Siempre me ha gustado la geografía, el mundo de lo concreto. Lo que puedes reconocer en el globo terráqueo, que tiene contornos en un mapa, que responde a grados de latitud y longitud en una cuadrícula impuesta. En la geografía física la ubicación es posible. Cuando escribimos ficción, los escritores tenemos varios oficios simultáneos: somos arquitectos, decoradores de interiores, psicólogos, filósofos en el mejor de los casos, vestuaristas, lingüistas, mineros en busca de palabras, compositores que buscamos la cadencias de la prosa y, sobre todo, magos. Ahí donde no hay nada se funda un mundo de palabras que debe persuadir de su existencia. La geografía viene a cuento porque un libro escrito y publicado ocupa un espacio medible; sea virtual en megabytes, sea físico en centímetros cúbicos. La esquizofrenia del acto de escribir ocurre pues mientras vivimos nuestra vida de persona con nombre y apellido, rol en la familia, emociones, movimientos en la localidad, afecciones de salud, manías, secretos, etc., somos la voz que narra la historia, un ente de palabras con un tono y un ritmo. Y cada uno de los personajes que habitan el mundo de palabras.
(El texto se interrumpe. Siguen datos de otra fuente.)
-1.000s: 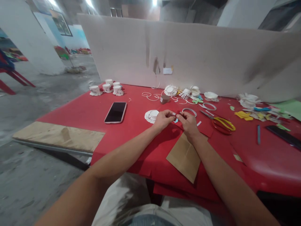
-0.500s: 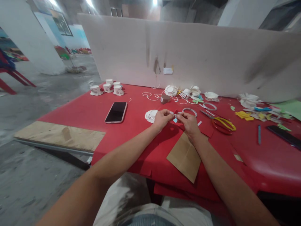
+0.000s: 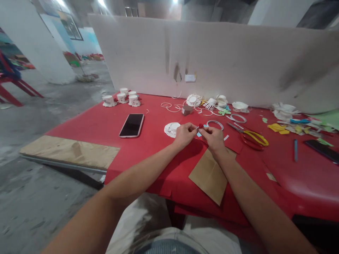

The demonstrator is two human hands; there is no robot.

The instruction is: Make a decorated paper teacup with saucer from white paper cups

La esquizofrenia también se da en esa transformación de la geografía espacial a la que añadimos el libro recién publicado que, separado ya del proceso íntimo de la escritura, tiene un nombre, es un nuevo país, un referente adicional, una isla en el archipiélago literario. Y mientras lo vemos partir y aún hacemos honores a su identidad hablando de él en entrevistas y acompañándolo en presentaciones, reconocemos su independencia: su autonomía. Hará con los lectores lo que ellos permitan. Vivimos nuestro espacio real, el que ocupan nuestros libros (el que contienen como ficciones persuasivas) y el que nos está por ocurrir. Y así andando las piedras del río que son los libros publicados en la corriente de la incertidumbre, la escritora- el escritor encaramos de nuevo la vocación fundacional. Las ideas iniciales son moléculas que formarán un caldo primigenio que requerirá una descarga de energía para que surja la vida. La ilusión de vida que los escritores producimos no se reproduce, como es propio de lo vivo. Quizás lo escrito se asemeja más al virus porque requiere del lector para que la ínsula de palabras tenga sentido. El lector es el contagiador que propaga el deseo por la lectura de un libro.
Pero ando saltando de la geografía a la biología, cuando lo que quiero decir sobre la esquizofrenia gozosa e incierta de la escritura es que una vez alterada la geografía física del archivo virtual, escritorio, librerías, estanterías, bibliotecas y bodegas, uno sigue fundando mundos sin saber cuándo serán islas autónomas que, ya nombradas, ocupen su espacio. El espacio que todavía no es territorio es gelatinoso, se puede escurrir entre los dedos, naufragar, ser un wannabe. Así que, estimado lector, cuando tenga un libro entre sus manos considere que usted está participando de esa geografía literaria que también ocupa un lugar intangible en su ánimo y deseablemente en su memoria, como lo que pasa con el viajero cuando visita una referencia turística que muda a una experiencia. Si la experiencia lo amerita, además de regalar su intimidad lectora, quizás quiera compartirla. Así tal vez los escritores estaremos menos solos frente al mapa de nuestros escritos.